Я опасался, что из-за небольшой мощности на это тактическое оружие вроде бы с контролируемым поражающим действием будут смотреть как на нечто пригодное для использования в боевых действиях и это повысит вероятность его первого применения в «ограниченной ядерной войне». Оно будет казаться заменой значительно более мощных «грязных» боеприпасов с обильными радиоактивными осадками, которые составляют львиную долю нашего арсенала и являются единственным, что есть у Советов.
В 1978 г., когда состоялся этот мой разговор с отцом, меня арестовывали четыре раза в штате Колорадо за блокирование железной дороги к заводу Rocky Flats, где производился весь плутоний дли водородных бомб и где планировали выпускать плутониевые сердечники для нейтронных бомб. Один из этих арестов пришелся на день Нагасаки, 9 августа 1978 г. «Триггеры», производимые на заводе Rocky Flats, были, по сути, компонентами атомных бомб того типа, который уничтожил Нагасаки в этот день в 1945 г.
Для каждой из многих тысяч водородных бомб, т. е. термоядерных бомб, стоящих на вооружении наших стратегических сил, требовалась атомная бомба типа Нагасаки в качестве детонатора. Сомневаюсь, что хотя бы один американец из сотни знает этот простой факт и, таким образом, понимает разницу между атомной и водородной бомбой или реалии термоядерного арсенала в последние 50 лет.
Наши общепринятые представления о ядерной войне – на основе знакомых картин опустошения Нагасаки и Хиросимы – абсурдно искажены. Эти картины показывают только то, что происходит с людьми и зданиями в результате взрыва всего лишь детонатора современного ядерного боеприпаса.
Плутоний для таких боеприпасов поступает из Ханфорда и завода Savannah River Site в штате Джорджия, а потом перерабатывается в компоненты боеприпасов на заводе Rocky Flats в штате Колорадо. Мы с поэтом Алленом Гинсбергом
{231} и многими другими блокировали входы на завод 9 августа, чтобы помешать производству бомб в годовщину взрыва одной из них, уничтожившего 58 000 человек. (Примерно еще 100 000 человек умерли к концу 1945 г.)

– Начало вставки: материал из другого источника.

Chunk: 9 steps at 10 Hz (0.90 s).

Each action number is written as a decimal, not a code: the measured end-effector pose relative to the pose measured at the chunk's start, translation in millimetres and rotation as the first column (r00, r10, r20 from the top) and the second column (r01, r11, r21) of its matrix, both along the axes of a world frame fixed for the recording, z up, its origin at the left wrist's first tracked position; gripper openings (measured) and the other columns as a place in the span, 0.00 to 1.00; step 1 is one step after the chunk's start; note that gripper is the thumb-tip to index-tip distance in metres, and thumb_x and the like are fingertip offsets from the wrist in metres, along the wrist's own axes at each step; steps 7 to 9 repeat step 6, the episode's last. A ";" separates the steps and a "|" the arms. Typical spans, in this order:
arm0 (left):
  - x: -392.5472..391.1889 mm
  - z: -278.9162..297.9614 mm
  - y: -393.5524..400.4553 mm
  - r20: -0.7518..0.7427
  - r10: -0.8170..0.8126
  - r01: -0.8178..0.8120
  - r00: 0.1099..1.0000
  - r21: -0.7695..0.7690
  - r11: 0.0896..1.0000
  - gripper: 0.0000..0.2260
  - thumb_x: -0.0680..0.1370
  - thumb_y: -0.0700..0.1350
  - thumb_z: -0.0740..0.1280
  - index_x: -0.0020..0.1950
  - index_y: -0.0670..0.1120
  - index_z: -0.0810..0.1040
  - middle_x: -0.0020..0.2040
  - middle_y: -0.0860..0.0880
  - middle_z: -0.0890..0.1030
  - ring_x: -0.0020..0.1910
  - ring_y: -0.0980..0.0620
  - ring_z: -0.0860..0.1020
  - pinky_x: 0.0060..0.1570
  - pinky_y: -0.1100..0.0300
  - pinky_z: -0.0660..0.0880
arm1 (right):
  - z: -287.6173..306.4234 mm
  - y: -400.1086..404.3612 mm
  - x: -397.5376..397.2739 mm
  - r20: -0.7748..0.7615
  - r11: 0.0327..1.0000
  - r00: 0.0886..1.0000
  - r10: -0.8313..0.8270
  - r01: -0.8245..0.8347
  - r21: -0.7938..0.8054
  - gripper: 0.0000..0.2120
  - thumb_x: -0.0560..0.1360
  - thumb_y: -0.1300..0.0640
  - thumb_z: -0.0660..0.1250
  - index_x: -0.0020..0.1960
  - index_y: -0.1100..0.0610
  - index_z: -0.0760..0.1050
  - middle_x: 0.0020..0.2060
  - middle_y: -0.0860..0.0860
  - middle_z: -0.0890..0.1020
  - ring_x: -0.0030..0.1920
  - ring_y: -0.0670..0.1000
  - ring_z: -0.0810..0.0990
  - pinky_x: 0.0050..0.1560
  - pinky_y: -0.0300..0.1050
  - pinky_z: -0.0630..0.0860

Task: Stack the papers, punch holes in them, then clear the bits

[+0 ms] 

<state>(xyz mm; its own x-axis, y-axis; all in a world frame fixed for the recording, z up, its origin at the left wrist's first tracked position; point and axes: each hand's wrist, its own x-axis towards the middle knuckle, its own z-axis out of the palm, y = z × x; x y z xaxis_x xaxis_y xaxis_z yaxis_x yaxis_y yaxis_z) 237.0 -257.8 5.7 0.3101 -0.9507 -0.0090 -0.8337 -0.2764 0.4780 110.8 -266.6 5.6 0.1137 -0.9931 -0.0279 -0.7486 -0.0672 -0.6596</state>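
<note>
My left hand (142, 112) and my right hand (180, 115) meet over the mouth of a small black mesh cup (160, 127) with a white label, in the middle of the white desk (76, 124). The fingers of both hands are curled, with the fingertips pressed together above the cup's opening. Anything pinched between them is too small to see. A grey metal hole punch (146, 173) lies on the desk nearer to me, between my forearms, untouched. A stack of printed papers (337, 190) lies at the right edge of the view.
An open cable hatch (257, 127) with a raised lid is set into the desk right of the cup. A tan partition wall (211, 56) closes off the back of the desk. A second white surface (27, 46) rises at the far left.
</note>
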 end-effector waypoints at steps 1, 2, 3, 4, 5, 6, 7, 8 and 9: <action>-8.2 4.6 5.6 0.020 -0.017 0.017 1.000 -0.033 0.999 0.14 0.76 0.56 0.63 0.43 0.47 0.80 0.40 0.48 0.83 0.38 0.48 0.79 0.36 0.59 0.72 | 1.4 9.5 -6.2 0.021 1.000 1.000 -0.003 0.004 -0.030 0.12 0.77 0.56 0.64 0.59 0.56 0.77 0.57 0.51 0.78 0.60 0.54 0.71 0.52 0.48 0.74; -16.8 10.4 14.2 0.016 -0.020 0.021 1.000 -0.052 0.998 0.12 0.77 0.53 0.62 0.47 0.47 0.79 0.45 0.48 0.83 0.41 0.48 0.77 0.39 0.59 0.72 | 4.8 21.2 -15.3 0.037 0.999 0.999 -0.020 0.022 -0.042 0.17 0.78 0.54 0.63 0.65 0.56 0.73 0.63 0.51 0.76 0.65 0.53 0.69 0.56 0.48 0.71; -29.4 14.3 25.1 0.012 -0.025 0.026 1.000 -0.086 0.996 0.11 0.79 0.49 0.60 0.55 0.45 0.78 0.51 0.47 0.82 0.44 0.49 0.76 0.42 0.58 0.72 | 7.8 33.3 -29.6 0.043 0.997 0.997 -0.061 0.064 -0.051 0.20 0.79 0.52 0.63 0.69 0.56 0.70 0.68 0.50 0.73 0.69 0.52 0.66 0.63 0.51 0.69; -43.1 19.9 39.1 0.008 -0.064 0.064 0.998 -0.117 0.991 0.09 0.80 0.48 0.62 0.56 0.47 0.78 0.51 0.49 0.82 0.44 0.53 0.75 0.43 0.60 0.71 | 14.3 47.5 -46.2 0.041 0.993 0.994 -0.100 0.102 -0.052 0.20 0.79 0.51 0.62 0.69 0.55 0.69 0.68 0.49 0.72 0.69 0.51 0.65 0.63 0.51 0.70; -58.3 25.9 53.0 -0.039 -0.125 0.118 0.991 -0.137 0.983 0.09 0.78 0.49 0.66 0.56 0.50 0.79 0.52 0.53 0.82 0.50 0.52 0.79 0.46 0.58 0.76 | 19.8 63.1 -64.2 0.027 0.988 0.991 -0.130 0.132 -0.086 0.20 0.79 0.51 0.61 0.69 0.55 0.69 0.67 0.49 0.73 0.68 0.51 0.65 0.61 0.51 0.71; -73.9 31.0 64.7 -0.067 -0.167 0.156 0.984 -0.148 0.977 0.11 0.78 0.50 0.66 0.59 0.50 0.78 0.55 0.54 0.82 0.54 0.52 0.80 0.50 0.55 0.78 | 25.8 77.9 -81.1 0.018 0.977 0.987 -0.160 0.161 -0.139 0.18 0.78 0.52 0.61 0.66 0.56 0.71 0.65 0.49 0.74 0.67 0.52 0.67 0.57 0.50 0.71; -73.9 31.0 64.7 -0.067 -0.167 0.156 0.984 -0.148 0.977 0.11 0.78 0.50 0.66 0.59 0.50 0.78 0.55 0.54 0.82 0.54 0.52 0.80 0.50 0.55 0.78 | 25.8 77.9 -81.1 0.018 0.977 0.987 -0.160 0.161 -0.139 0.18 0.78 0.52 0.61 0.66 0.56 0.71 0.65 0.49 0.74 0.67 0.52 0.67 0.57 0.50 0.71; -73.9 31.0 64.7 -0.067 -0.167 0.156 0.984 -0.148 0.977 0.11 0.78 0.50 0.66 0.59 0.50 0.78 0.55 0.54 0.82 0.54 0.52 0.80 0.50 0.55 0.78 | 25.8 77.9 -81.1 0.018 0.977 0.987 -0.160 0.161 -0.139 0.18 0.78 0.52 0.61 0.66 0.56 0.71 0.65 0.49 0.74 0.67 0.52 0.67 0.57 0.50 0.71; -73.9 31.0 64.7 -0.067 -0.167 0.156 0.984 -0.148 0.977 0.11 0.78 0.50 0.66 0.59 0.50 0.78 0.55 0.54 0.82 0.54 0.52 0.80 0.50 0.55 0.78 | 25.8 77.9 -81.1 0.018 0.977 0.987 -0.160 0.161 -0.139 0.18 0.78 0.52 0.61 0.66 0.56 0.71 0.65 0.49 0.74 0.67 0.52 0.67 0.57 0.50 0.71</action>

Я никогда не подозревал о связи моего отца с водородной бомбой. Он как-то не вязался с моей антиядерной работой и акциями после окончания Вьетнамской войны. Я спросил его, что он имел в виду, когда говорил о причинах ухода из Giffels & Rossetti.
«Они хотели сделать меня руководителем строительства большого завода по производству материала для водородной бомбы». По его словам, компания DuPont, которая построила завод Hanford Site, должна была получить контракт от Комиссии по атомной энергии. Это был контракт на строительство Savannah River Site. Я поинтересовался, когда это произошло.